The problem with design assumptions
Design decisions are often shaped by internal preferences, stakeholder opinions, or gut instinct rather than real user feedback. What your team finds visually appealing may not align with how your audience actually perceives the design – and that disconnect can undermine trust, clarity, and adoption.
Visual appeal directly influences how users experience a product. When a design feels outdated, cluttered, or misaligned with expectations, it affects everything from first impressions to long-term engagement. A landing page that your team considers "clean and professional" might feel cold or generic to your users, while a bolder direction might create exactly the emotional connection you need.
Without research, design improvements become guesswork – and the risk of investing in the wrong direction grows. Desirability testing removes that uncertainty by putting your designs in front of real users. Instead of debating which direction "feels right" internally, you can capture authentic emotional reactions and make confident decisions backed by user feedback.
What this template helps you discover
This template helps you uncover the emotional and perceptual dimensions of your designs that are difficult to measure through usability testing alone. You'll discover:
How users emotionally react to your design – whether it feels trustworthy, modern, playful, or something unexpected
Which design option users prefer when comparing two or more variations side by side
What specific visual elements – such as color, layout, or typography – influence how users perceive quality and appeal
Whether the emotional response to your design aligns with your intended brand positioning
How users describe the overall look and feel in their own words, using product reaction words
What you'll test
This template is structured around three dimensions of design perception. Each dimension targets a different layer of how users experience visual design, giving you a complete picture of both preference and emotional response.
Emotional response
Emotional response captures how users feel when they view your design. Rather than asking whether a design is "good" or "bad," this section surfaces the specific emotions your design triggers – whether that's confidence, confusion, excitement, or hesitation.

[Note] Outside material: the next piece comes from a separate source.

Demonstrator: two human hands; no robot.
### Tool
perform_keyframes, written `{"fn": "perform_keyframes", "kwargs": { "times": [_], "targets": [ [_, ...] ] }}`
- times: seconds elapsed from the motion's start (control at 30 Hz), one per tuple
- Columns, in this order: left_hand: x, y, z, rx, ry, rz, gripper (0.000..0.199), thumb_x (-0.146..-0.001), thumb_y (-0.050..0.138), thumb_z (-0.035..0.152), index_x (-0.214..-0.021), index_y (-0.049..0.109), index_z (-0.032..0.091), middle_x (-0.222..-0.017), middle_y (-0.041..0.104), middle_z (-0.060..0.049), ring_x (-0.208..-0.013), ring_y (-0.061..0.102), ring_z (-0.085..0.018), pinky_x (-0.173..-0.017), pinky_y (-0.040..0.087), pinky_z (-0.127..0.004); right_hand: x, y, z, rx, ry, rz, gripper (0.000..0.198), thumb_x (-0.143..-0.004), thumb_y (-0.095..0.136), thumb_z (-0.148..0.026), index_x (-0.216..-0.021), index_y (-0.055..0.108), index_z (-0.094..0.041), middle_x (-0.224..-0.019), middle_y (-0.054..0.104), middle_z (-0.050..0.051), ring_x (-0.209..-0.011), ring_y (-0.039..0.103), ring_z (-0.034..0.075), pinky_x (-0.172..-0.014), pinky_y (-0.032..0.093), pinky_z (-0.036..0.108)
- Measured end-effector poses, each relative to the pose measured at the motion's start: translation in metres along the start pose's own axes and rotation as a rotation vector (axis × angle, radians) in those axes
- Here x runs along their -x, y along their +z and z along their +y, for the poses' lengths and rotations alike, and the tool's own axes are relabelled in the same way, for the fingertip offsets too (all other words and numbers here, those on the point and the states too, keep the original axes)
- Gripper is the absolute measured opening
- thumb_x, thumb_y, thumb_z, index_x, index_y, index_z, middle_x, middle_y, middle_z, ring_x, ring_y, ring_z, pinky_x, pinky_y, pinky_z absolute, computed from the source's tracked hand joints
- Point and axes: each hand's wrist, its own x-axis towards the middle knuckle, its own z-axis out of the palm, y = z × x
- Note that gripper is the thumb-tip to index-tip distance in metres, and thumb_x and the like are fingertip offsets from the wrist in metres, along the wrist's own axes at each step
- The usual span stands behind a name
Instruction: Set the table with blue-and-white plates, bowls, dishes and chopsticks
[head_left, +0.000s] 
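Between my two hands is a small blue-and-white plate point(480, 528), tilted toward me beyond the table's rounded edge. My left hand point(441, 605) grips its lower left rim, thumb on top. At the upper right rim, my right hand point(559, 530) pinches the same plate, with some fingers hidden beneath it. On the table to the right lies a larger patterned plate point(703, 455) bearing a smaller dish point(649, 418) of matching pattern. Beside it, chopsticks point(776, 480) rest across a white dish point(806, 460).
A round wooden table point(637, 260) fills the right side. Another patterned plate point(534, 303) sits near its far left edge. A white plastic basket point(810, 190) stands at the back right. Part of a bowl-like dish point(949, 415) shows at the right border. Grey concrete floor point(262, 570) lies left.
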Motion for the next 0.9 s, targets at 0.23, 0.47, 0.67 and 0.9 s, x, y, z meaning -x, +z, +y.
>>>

You'll use product reaction words to give participants a vocabulary for describing their emotional experience. Participants select from curated words like "modern," "trustworthy," or "playful," revealing whether your design communicates the qualities you intended.
For a focused look at first impressions, you can also pair this with a five second test.
Design preference
Design preference testing presents users with two or more design variations and asks them to choose which one they prefer. But preference alone isn't enough – this template also includes follow-up questions that ask users to explain why they preferred one option over another, giving you context behind the numbers.
This combination of quantitative preference data and qualitative reasoning helps you understand not just which design won, but what made it more appealing.
Visual perception
Visual perception focuses on how users interpret specific design elements like color, layout, and visual hierarchy. This helps you understand what users notice first, what draws their attention, and what influences their overall perception of quality and professionalism.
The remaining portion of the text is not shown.